Bem vindo a essa história! Antes de começar, é importante que leia esses avisos:
↬ Essa é uma one-shot, ou seja, uma história curta de apenas um capítulo. O tema principal é a morte, então, se você não se sente confortável para ler sobre tal assunto e não gosta de sadfics, essa história não é para você.
↬ Essa one-shot não terá uma playlist.
↬❁↫
Levou uma vida inteira para que eu entendesse que a morte é sobre a vida. Ou sobre o que restou dela.
Na juventude, eu não costumava pensar sobre a velhice. Oitenta anos parecia distante demais e até lá teria uma vida toda, minutos demais para serem aproveitados como eu quisesse, mas dos dez aos oitenta pareceu um vácuo: não são minutos demais, é tempo de menos.

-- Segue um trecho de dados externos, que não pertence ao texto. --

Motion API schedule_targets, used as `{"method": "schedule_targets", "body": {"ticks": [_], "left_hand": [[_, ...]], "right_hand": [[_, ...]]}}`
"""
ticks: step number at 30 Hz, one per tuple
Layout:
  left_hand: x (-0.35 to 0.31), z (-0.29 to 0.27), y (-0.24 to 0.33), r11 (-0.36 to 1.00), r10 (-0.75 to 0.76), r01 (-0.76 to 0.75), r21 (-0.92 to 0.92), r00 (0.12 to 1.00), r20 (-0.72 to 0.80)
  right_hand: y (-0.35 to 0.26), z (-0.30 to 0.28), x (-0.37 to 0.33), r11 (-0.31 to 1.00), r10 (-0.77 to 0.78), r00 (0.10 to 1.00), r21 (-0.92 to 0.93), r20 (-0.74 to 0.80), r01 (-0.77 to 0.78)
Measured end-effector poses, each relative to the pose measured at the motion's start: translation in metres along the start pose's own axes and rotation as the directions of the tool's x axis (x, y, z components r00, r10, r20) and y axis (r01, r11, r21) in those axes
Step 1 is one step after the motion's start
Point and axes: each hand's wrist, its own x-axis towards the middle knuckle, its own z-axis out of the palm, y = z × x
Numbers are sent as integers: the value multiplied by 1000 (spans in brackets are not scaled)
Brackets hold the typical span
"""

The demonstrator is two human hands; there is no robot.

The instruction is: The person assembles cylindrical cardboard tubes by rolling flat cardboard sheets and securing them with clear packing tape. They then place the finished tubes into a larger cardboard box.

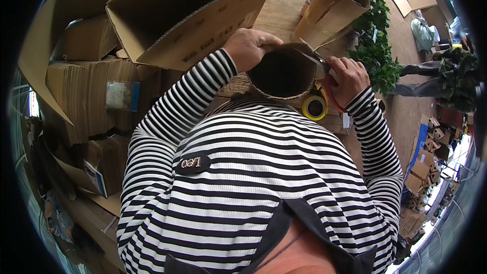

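Observation:
Close to my chest stands a cardboard tube point(282, 75), its dark open end facing up. My left hand point(249, 49) is closed on the tube's far left rim, with the index finger stretched along the edge. In my right hand point(348, 78) are scissors point(320, 61) with red handles. Their blades are parted and reach to the tube's right rim. From this view I cannot tell whether the blades have the cardboard between them. Just right of the tube, below the scissors, lies a yellow-and-black roll of tape point(315, 107).
Beyond the tube is another cardboard tube point(324, 12), tilted, beside green leafy plants point(376, 45). A large opened carton point(203, 25) fills the far left, above stacks of flattened cardboard point(78, 94). At the right, a person point(431, 81) in dark clothing is near piled boxes point(421, 167).

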Motion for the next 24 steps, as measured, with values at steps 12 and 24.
{"method": "schedule_targets", "body": {"ticks": [12, 24], "left_hand": [[14, -7, -13, 994, 53, -43, 105, 994, -95], [27, -7, -19, 1000, -23, 23, 1, 998, -66]], "right_hand": [[4, 0, 15, 995, -90, 991, -52, -96, 85], [10, 4, 19, 995, -85, 995, -54, -54, 82]]}}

A vida passa e a gente fica, fica para trás nas novidades, nos nascimentos, na própria vida que leva aqueles que amamos e nos deixa para podermos odiar tudo mais um pouco. Passei a odiar o choro do bebê, a música adolescente e as reclamações dos mais velhos. Em comum temos o cansaço da vida que nem começou ou da que já está terminando, pouco sentido não traz muito interesse.
Eu nunca gostei de pensar na morte. Sempre entendi que pensar em morrer é mais doloroso que o próprio ato, que o matar da mente é pior do que o morrer do corpo, mas Chaeyoung sempre teve essa mania insistente de me perguntar sobre o mundo, sobre a vida e sobre a falta dela. Foi a única que, mesmo aos vinte e poucos, pensava nos oitenta e tantos.

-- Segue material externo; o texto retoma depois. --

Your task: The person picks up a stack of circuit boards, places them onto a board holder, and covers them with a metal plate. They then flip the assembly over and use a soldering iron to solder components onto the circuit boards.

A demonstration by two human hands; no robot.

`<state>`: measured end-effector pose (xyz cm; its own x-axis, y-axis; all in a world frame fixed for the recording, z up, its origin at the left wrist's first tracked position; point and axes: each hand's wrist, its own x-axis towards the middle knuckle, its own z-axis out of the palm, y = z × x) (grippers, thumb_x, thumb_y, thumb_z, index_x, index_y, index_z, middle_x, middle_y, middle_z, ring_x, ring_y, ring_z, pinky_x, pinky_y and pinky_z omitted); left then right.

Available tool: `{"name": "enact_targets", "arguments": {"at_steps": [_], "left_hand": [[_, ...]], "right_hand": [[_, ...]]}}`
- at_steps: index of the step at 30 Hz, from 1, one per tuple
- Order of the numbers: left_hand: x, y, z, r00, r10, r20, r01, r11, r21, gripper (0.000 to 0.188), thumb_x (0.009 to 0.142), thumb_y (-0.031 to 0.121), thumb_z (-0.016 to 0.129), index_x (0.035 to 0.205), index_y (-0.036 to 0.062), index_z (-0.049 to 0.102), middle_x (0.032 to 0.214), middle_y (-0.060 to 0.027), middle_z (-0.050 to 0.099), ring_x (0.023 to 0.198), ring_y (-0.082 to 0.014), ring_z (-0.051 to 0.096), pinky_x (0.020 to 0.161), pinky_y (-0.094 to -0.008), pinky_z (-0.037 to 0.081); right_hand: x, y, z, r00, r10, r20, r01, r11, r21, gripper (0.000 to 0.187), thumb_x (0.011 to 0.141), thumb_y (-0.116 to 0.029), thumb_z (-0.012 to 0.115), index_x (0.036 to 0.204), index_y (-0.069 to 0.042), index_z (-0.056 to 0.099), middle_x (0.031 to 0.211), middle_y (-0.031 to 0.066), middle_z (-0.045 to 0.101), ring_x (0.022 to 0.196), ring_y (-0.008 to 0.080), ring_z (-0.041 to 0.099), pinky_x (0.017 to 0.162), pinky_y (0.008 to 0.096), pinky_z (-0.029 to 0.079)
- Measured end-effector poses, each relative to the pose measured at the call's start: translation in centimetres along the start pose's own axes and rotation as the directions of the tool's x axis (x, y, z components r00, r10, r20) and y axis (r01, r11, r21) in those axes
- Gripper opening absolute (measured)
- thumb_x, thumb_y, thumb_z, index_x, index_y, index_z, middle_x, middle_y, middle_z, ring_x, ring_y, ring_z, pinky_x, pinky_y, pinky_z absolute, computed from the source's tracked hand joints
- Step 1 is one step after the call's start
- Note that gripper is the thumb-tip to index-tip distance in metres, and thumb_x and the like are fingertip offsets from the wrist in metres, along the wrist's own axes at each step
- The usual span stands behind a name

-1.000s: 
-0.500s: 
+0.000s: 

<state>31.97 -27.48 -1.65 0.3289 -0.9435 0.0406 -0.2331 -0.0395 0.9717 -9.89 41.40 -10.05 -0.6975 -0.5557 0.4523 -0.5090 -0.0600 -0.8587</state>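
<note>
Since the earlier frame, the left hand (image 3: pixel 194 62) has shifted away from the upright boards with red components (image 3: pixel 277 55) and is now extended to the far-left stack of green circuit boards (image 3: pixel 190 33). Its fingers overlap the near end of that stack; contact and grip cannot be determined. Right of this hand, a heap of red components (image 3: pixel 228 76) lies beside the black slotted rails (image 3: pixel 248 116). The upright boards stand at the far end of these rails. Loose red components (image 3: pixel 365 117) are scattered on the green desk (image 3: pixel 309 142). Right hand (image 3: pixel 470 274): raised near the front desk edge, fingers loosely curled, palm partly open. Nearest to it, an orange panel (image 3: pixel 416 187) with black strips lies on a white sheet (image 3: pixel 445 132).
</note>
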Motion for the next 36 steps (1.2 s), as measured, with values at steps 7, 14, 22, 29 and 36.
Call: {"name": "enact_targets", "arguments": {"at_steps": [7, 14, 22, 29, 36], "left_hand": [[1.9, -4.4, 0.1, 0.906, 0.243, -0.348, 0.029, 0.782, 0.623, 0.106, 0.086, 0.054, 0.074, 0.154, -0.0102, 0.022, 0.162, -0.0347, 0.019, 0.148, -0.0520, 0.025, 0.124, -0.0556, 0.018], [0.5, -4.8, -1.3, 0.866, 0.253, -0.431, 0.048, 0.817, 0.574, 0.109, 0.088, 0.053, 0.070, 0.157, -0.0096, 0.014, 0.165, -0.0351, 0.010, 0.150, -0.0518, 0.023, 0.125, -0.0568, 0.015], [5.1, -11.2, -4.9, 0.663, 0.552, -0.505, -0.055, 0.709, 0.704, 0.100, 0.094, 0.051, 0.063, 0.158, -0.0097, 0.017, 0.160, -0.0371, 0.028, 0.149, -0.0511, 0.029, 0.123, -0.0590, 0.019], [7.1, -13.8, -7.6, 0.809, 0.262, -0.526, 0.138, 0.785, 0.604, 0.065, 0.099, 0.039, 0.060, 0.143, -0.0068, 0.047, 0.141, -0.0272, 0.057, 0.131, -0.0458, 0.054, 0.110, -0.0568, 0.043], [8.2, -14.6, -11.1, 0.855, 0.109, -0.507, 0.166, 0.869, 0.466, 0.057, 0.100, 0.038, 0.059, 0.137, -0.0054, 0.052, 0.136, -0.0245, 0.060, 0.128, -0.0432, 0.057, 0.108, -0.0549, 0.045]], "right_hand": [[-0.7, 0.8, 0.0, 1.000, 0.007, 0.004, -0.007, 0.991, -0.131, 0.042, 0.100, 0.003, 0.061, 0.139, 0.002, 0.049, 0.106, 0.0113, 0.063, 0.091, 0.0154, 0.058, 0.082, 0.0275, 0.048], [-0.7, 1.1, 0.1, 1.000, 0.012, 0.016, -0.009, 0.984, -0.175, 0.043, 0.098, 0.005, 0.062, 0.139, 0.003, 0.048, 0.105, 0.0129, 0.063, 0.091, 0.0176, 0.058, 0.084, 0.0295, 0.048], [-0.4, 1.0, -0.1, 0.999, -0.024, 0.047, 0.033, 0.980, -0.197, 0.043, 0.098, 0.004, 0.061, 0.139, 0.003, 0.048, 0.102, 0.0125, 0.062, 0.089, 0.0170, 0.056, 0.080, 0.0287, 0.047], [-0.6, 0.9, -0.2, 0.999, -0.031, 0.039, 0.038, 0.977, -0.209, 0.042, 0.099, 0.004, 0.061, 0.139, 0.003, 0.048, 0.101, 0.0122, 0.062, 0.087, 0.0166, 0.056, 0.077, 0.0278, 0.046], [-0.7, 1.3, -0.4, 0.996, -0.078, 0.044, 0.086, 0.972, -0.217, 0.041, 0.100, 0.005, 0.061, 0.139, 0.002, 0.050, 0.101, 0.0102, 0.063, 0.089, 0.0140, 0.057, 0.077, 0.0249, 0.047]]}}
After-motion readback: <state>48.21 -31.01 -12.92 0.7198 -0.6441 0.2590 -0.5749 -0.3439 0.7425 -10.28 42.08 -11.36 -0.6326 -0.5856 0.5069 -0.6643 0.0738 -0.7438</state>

O dia que ainda revivo era um sábado de manhã, preso na minha mente como se tivesse acontecido há poucas décadas. A brisa leve do amanhecer ensolarado batia em nossos corpos e aquecia nossas peles, nos fazendo fechar os olhos para aproveitar as sensações. Os aromas de carvão queimado e café se misturavam no ar. Nós esperávamos juntas pelo trem que Chaeyoung pegaria sentadas em um banco de madeira da estação, próximas dos trilhos. Chaeyoung estava ao meu lado, quieta e de braços cruzados enquanto segurava um copo de papel cheio de café. Tínhamos o poder de tornar o silêncio agradável, sem necessidade de ser quebrado, mas nos fazendo ainda mais íntimas como almas.
— Mina...
— Hm?
— Como você acha que será o fim do mundo?
E então abriu os olhos, direcionando a cabeça em minha direção.
— Não sei, Chaeng. Você tem algum palpite?
Até hoje, não sei se ela percebia minha intenção, mas eu sempre rebatia sua pergunta com outra. Era claro que deixá-la se expressar era mais importante do que responder. No fundo, não queria uma resposta, queria mais perguntas.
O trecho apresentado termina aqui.